Si bien las comunidades indígenas tienen derecho a proponer medidas de mitigación de los daños ocasionados, la responsabilidad principal a este respecto es del particular que solicita la concesión, quien debe preverlo como parte del proyecto. Un estudio serio de impacto ambiental debería incorporarlas. Pero nada se dice de esta obligación de las empresas, ni de la obligación estatal de asegurar la proporcionalidad y pertinencia de estas medidas, así como de verificar su cumplimiento. (Art. 12)
Finalmente, se declara no vinculante el resultado de las consultas porque —siguiendo a la OIT— éstas no representan un “veto” de la comunidad sobre los proyectos (Art. 14, inciso c). Éste me parece el asunto más problemático: si no supiéramos cómo funcionan las cosas en Guatemala, podríamos pensar que esta disposición está pensada para el eventual caso de falta de acuerdo, luego de un proceso de diálogo infructuoso. Pero la experiencia en estos últimos años nos da otras luces.
Esta disposición parece dirigida a romper cualquier candado para las concesiones y convierte al reglamento en un instrumento para “limpiar” negocios que hasta hoy se habían señalado, no sólo de ilegalidad sino de ilegitimidad, por celebrarse a espaldas de la población. Y aunque ésta sea la visión de la OIT, está claro que tal posición estatocéntrica se sostiene muy bien cuando se trata de democracias robustas y Estados de Derecho fuertes y garantes de los derechos humanos, no cuando se trata de Guatemala. Desde otro punto de vista, esa posición contradice a otra norma de derecho internacional, que reconoce el derecho de los pueblos a determinar libremente su propio desarrollo.
Lo que el reglamento contempla es la reparación en caso que, privilegiando el interés nacional y el bien común, se lleve a cabo el proyecto contra la voluntad de la comunidad. Sería interesante conocer lo que entienden por reparación, dadas sus ya conocidas interpretaciones de interés nacional y bien común, como lucro privado y acumulación de capital.
Si se insistió en considerar no vinculante la consulta, debió utilizarse un lenguaje más contundente en pro de quienes están en desventaja: enfatizar en que la naturaleza y objetivo de las consultas es lograr un acuerdo con las comunidades, y prever la participación de la comunidad en los beneficios del proyecto, tal como hacen las constituciones de Bolivia y Ecuador, o la sentencia de la Corte Interamericana de Derechos Humanos en el caso Saramaka contra Surinam.

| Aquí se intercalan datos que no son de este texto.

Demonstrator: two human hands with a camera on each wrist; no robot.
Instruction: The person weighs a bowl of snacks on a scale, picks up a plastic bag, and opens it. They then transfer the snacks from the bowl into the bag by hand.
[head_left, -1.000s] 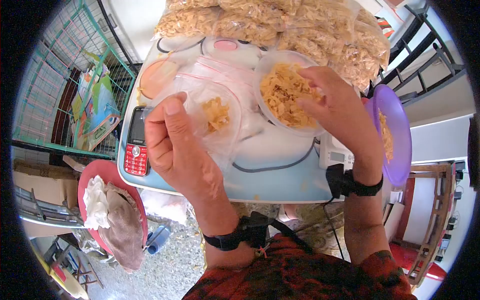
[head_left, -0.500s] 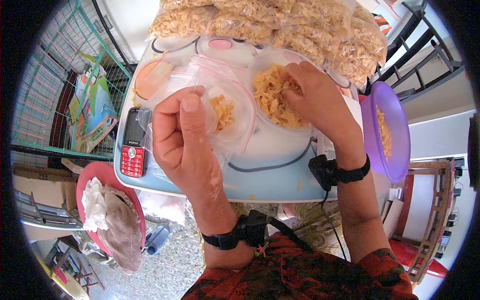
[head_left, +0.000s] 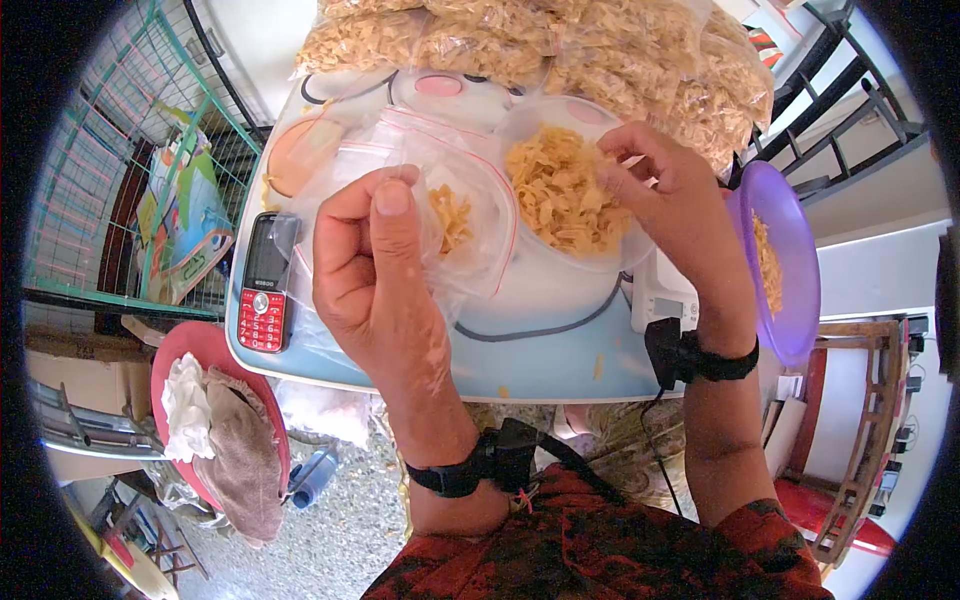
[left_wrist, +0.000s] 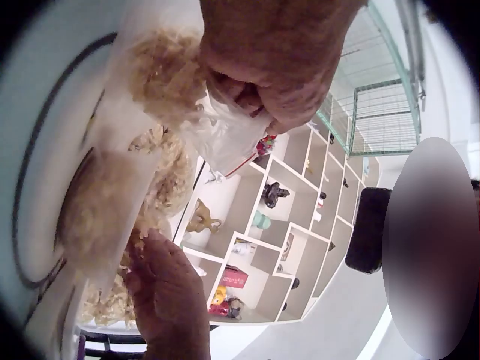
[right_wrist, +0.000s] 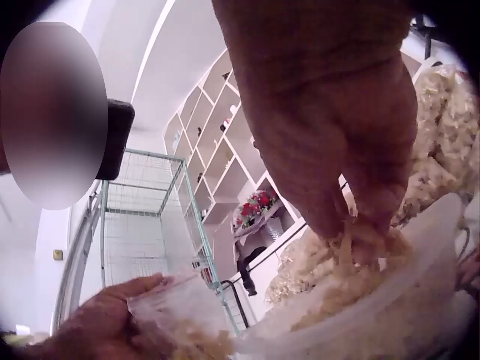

Claramente a estas alturas la posición más cómoda es la de emitir un reglamento para salir del paso ante la exigencia internacional. Lo difícil sería defender el diálogo y la consulta como principios de construcción de planes de gobierno (como partidos políticos) y de modelos propios de desarrollo (como gobierno). Poner sobre la mesa las distintas visiones sobre la minería, las hidroeléctricas y el desarrollo mismo, los matices y las escalas éticas que vemos entre una cosa y otra, en lugar de fabricar parches para legalizar la entrega de nuestros recursos naturales a las transnacionales y a sus socios locales.
Pero aquí todo se vale. Y el tema de fondo no son los tecnicismos jurídicos ni las lagunas legales: el tema de fondo es la inversión ideológica de los derechos humanos, es la consolidación de la pobreza estructural en el país —desde Sipacapa hasta San Juan Ostuncalco—. Es la falta de salud y de alimento para gente de carne y hueso. El tema de fondo son los avatares de las historias injustas en Guatemala y el tremendo valor del dinero por encima de ellos y por encima de todo.